Visual Signs of Problems on Your Potatoes
Knowing what a healthy potato looks like helps you spot trouble.
- Green Skin: If your potatoes have green patches under the skin, it means they’ve been exposed to light. This produces a bitter substance called solanine. You should peel away the green parts before eating.
- Scabs or Sores: Rough, scabby patches on the skin are usually caused by a common soil bacterium. They affect appearance but the potato underneath is fine to eat once peeled.
- Hollow Heart: Sometimes a large potato will have a hollow center. This is a growth issue, often from uneven watering, but the rest of the potato is still edible.
- Pest Damage: Holes in the leaves are often from Colorado potato beetles. Their larvae are fat, red, and hump-backed. Check the undersides of leaves.
Harvesting Cues: What Ready Potatoes Look Like
You don’t have to guess when to harvest. The plant gives you visual signals.
For “new” or baby potatoes, you can harvest a few weeks after the plants have finished flowering. The tubers will be small, about the size of an egg, with very thin skin that rubs off easily.
For mature, storage potatoes, wait until the plant above ground completely dies back. The stems and leaves will turn yellow, then brown, and wither. This tells the plant has finished sending energy to the tubers, and their skins have “set” or thickened for storage.
FAQ: Your Potato Identification Questions Answered
Can you identify a potato by its flower color?
Flower color can hint at the tuber color, but it’s not always reliable. A white flower might produce a red potato, for example. It’s better to wait and see the actual tuber.
What does a potato seed look like?
True potato seeds are tiny, flat, and found inside the toxic green berries. They are not used by most home gardeners, who instead plant “seed potatoes,” which are just small tubers or pieces of tuber.
How can I tell if a potato is still good to plant?

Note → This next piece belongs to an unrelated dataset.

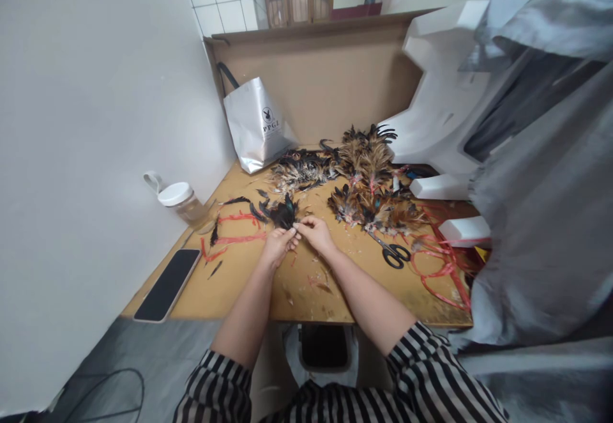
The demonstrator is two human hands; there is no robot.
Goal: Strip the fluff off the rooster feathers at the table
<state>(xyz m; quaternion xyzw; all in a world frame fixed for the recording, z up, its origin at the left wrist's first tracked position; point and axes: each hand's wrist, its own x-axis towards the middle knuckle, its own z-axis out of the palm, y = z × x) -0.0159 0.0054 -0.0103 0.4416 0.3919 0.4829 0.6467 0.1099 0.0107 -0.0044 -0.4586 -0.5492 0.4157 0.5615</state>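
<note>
1. Phone (167,284) lies flat, screen dark, at the left front part of the worktop (213,289).
2. Clear jar (189,211) with a white lid (175,193) stands behind the phone, near the pale wall at the left.
3. Red strips (239,239) lie flat to the left of the hands, with loose dark feathers among them.
4. Silver bag (253,123) stands tilted at the left rear, in front of the brown panel (330,84). A dark handle rises behind it.
5. Left hand (278,246): fingers closed in a pinch on the base of the bunch of dark feathers.
6. Bunch of dark feathers (284,213): located at the centre of the work area, tips pointing away from the person, base at the fingertips.
7. Pile of mixed feathers (306,170) lies behind the bunch, to the right of the bag.
8. Right hand (313,231): thumb and forefinger closed together at the same base, beside the left fingertips. What sits between them is too small to tell.
9. Brown feathers lie in two groups: a rear group (366,158) and a front group (376,209).
10. Scissors (389,249) lie just in front of the front group, black handles toward the right.
11. Red ribbon (453,266) lies in loose loops at the right, beside a white frame (440,103) and grey cloth (550,218).
</note>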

A good seed potato is firm, not shriveled or rotten. It has several healthy-looking “eyes” that may already be starting to sprout. Avoid any that are soft, moldy, or excessively sprouted with long, pale shoots.
What does potato blight look like on the plant?
Early blight shows as dark, target-like rings on lower leaves. Late blight, more serious, causes rapidly spreading greasy-looking dark patches on leaves and stems, often with a white fungal growth underneath in wet weather.
Are potato leaves edible?
No. Unlike the tuber, the leaves, stems, and flowers of the potato plant contain toxic alkaloids and should never be eaten. This includes the green berries.
With this visual guide, you should now feel confident answering the question of what potatoes look like through their entire growth cycle. Paying attention to the details—the compound leaves, the distinctive flowers, and the unique tubers—will ensure you always know exactly what’s growing in your garden patch. Remember to check for those key features like the eyes and the plant structure if your ever unsure, and you’ll be a potato identification expert in no time.